## WHAT YOU WILL DO:
Show the lines below that contain the string "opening".
====== WORKING DATA
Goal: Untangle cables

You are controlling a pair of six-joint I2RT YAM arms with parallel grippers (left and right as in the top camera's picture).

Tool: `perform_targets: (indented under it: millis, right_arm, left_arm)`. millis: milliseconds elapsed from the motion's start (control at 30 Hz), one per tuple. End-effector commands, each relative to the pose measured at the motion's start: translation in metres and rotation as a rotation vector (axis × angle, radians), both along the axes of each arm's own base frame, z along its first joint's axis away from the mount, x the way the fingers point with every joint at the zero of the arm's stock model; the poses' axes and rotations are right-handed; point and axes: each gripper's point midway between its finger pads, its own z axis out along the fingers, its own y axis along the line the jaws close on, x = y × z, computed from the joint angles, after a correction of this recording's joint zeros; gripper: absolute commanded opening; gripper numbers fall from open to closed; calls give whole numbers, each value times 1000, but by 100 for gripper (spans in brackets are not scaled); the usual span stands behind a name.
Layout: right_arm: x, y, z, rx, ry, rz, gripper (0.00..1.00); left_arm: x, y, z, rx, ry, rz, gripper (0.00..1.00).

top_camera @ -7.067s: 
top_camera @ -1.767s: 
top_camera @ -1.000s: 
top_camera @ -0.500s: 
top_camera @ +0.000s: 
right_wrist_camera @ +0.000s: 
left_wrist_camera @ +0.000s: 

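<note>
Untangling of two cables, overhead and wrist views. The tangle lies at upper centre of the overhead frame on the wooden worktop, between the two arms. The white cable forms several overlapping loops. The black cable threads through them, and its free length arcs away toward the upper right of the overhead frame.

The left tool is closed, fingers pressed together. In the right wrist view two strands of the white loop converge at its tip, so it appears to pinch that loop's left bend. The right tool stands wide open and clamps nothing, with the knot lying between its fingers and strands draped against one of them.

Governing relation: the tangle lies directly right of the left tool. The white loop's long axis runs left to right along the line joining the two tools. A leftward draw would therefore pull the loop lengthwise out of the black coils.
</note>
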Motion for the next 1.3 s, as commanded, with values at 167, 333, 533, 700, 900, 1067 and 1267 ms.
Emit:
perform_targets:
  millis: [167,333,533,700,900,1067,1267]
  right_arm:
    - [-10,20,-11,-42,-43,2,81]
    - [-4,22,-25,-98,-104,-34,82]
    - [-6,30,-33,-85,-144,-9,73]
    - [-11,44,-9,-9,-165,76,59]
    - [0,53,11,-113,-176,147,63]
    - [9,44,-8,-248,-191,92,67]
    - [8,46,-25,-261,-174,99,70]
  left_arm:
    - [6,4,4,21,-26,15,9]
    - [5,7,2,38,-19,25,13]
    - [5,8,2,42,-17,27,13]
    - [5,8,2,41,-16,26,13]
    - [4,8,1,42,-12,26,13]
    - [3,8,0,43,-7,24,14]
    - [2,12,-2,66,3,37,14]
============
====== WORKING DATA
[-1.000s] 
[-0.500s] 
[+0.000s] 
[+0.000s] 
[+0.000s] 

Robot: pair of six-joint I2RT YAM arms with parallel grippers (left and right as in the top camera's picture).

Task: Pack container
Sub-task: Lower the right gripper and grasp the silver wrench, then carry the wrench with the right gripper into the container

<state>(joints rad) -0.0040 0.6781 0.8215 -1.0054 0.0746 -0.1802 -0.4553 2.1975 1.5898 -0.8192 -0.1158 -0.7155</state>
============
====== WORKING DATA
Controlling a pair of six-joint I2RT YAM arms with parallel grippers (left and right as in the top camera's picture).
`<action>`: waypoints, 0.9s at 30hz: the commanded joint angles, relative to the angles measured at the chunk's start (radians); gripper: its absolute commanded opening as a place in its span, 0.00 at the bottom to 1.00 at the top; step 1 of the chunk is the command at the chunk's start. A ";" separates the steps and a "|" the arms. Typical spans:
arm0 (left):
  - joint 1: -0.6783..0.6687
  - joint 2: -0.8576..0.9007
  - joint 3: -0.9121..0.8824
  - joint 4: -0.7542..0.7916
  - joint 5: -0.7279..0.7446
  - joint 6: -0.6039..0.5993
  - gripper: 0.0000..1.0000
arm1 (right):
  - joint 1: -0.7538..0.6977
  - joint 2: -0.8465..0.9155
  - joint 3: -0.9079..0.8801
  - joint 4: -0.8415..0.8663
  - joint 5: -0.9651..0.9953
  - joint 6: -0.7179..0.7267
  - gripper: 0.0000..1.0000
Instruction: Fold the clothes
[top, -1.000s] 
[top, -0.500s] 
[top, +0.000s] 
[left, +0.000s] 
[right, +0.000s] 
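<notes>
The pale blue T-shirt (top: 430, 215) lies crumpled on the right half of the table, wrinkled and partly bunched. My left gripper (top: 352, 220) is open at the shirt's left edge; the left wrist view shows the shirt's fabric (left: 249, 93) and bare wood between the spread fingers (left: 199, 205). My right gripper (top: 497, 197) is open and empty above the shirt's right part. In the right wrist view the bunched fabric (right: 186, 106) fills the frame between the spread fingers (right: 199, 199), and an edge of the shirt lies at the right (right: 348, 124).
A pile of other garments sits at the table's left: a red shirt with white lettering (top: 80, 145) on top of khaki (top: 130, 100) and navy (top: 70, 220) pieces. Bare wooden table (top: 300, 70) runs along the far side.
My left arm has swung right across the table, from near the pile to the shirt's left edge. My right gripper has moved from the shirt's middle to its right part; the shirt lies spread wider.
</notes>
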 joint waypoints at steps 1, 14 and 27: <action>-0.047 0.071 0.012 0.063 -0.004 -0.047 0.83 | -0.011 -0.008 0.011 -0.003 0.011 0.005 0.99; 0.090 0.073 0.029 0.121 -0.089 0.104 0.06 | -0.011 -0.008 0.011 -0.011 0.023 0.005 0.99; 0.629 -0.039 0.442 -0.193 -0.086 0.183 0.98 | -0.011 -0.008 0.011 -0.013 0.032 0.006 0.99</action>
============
## OUTPUT FOR THIS TASK:
Tool: `perform_targets: (indented under it: millis, right_arm, left_arm)`. millis: milliseconds elapsed from the motion's start (control at 30 Hz), one per tuple. End-effector commands, each relative to the pose measured at the motion's start: translation in metres and rotation as a rotation vector (axis × angle, radians), both along the axes of each arm's own base frame, z along its first joint's axis away from the mount, x the way the fingers point with every joint at the zero of the arm's stock model; the poses' axes and rotations are right-handed; point and axes: each gripper's point midway between its finger pads, its own z axis out along the fingers, its own y axis along the line the jaws close on, x = y × z, computed from the joint angles, after a correction of this recording's joint zeros; gripper: absolute commanded opening; gripper numbers fall from open to closed; calls give whole numbers, each value times 1000, but by 100 for gripper (spans in brackets are not scaled); the usual span stands behind a name.
`<action>`: waypoints, 0.9s at 30hz: the commanded joint angles, relative to the angles measured at the chunk's start (radians); gripper: its absolute commanded opening as a place in its span, 0.00 at the bottom to 1.00 at the top; step 1 of the chunk is the command at the chunk's start. A ";" separates the steps and a "|" the arms. Typical spans:

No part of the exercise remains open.